Shridhar knew his father as he knew his textbook. (He always stood second or third in class. He was in the fourth form.) A cigarette was bought from the neighbouring shop, and a matchbox. Sitting by the window, Govindan Nair lit his cigarette, while Shridhar returned to give back the matchbox to the shopkeeper—then, coming back, he started fanning me again. I said, ‘I must build a house of three storeys anyway. My wife can hire out the first two floors if need be. It will be so much capital invested. A house of three storeys these days is a safe investment. How much would it cost? One can live on the third floor.’
‘Thirty thousand rupees, if there’s no inflation after the war,’ Govindan Nair declared. ‘Let’s begin buying this house, for the moment. A bird in hand is worth two in the bush. Govindan Nair in Trivandrum is worth two wives in Kartikura House.

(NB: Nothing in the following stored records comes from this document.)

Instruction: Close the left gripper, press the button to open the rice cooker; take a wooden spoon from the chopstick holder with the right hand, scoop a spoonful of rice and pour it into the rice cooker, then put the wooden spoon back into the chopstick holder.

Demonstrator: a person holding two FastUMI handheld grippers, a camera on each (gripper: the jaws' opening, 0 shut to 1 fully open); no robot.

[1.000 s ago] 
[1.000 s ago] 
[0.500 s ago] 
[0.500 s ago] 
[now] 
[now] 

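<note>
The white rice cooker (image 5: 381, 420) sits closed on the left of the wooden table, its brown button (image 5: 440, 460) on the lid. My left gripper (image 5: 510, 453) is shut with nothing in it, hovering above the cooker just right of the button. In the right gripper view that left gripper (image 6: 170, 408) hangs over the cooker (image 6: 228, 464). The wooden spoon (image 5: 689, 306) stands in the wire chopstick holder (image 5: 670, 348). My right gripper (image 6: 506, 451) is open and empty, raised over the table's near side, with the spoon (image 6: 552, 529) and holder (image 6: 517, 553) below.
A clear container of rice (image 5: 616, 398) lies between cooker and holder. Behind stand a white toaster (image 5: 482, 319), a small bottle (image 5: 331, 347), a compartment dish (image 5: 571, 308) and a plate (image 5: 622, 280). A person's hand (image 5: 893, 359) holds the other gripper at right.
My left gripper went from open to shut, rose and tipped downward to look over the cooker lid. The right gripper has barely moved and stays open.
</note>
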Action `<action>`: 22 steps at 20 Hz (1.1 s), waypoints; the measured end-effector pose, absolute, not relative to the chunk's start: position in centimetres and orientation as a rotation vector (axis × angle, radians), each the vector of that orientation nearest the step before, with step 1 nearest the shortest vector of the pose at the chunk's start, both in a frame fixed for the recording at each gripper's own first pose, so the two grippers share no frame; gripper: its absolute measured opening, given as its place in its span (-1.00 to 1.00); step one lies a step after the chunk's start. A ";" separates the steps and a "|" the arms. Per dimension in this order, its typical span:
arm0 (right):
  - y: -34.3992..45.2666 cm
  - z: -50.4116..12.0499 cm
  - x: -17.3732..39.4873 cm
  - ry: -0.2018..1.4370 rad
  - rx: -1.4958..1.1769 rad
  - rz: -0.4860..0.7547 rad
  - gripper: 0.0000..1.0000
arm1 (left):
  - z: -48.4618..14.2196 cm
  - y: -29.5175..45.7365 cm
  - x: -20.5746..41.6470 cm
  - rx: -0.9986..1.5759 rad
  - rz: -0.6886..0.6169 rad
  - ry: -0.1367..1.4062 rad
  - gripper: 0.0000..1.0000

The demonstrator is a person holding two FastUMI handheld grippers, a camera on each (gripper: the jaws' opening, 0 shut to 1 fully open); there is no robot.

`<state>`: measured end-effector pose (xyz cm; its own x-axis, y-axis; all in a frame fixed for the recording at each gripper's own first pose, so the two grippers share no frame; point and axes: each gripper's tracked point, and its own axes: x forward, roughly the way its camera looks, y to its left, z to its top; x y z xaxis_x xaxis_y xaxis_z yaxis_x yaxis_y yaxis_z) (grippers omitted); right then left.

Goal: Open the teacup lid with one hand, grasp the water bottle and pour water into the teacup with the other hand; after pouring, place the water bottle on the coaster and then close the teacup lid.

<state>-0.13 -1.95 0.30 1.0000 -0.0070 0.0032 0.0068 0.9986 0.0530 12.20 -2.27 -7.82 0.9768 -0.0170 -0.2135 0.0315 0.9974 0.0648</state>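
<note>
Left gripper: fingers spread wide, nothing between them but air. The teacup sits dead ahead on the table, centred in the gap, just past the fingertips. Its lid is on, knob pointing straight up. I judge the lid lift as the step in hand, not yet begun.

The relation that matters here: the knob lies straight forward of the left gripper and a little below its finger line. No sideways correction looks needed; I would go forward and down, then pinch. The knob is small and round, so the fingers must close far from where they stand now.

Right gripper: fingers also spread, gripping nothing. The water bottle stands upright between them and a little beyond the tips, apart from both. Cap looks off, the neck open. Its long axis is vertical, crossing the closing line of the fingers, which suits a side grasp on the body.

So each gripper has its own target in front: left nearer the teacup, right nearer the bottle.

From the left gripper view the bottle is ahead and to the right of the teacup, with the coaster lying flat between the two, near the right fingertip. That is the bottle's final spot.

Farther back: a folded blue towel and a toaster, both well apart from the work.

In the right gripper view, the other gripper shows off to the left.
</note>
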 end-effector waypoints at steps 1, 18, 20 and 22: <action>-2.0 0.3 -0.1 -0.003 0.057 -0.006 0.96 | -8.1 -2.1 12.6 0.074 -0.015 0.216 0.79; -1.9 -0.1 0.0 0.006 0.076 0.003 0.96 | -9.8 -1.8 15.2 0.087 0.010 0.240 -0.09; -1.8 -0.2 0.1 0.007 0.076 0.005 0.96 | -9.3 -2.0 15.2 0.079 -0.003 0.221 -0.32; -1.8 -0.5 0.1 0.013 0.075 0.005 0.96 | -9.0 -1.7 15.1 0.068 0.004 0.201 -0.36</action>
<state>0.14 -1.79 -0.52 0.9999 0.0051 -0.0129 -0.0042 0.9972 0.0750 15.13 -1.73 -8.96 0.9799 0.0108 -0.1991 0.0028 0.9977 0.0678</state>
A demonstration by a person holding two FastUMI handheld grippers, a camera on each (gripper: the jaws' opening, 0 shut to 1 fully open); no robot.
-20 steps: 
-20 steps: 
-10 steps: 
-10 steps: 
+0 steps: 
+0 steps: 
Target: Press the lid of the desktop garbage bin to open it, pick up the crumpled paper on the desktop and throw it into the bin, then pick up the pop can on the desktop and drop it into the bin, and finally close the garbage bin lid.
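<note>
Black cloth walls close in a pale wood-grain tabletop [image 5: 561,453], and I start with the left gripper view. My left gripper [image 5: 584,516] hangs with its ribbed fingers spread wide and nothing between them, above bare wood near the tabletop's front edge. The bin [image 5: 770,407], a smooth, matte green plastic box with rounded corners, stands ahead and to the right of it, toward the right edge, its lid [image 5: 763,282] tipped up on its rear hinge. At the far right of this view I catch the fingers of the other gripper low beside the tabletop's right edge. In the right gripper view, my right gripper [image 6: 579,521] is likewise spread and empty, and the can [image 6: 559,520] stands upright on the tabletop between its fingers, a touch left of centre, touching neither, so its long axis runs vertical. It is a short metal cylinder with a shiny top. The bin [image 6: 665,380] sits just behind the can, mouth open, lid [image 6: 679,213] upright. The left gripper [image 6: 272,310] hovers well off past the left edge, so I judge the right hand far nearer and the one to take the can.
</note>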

Isn’t that so, brother?’ he said, but looking towards the wall, he saw Tangamma hide her mouth with the palm of her hand, and laugh.
I have developed a bad habit. I like women. Not that I like all sorts of women. I like woman, in fact. What is woman, you may ask. Well, woman is Shantha. Shantha is a school teacher in the Nair Society High School. She is fairly tall, and has delicate hands. I am not particularly tall or fair or good or bad. I am just a man. And Shantha is not just a woman, she is woman. I think often of the child she will bear forth (that is, when he will appear), and I cry with delight even before the time is come. Shantha lives with her mother and two brothers round near the Poolimood. The brothers go to school. The mother cooks. Shantha earns (they have some property too, in north Travancore). Shantha also loves. Her house is not far. Only in monsoon are the roads very difficult. Even so we somehow manage to be with each other. I can cough just a little, then Shantha will put her pillow against my neck. That is why she is so exquisite in her love play. She is shy like a peahen. Her giving is complete. But the truth is, who is there to take? Can you? There’s a story said of Sinbad the sailor. He was told by the jinn: Take, take all the royal treasury. He opened his hands to take. The hands had changed into gold. (I read this in my old school text). That’s taking. Saroja of Kartikura House is a true Brahmin. She knows how to take. But Shantha is a Nair. Nairs worship their mothers and recognize their fathers. I liked my father and had affection for my mother. The world has to be worshipped. Shantha worships me and has herself. I worship nothing (no, not even money, although it will make the three storeys possible), and I don’t think I care for anything. Caring for nothing is to use everything for oneself. Caring for oneself is to give things their self. Shantha loves me, and so she will have a beautiful boy. She’s not worried about marriage. I am a Brahmin. Shantha is not ashamed to be woman. I am afraid to be a man.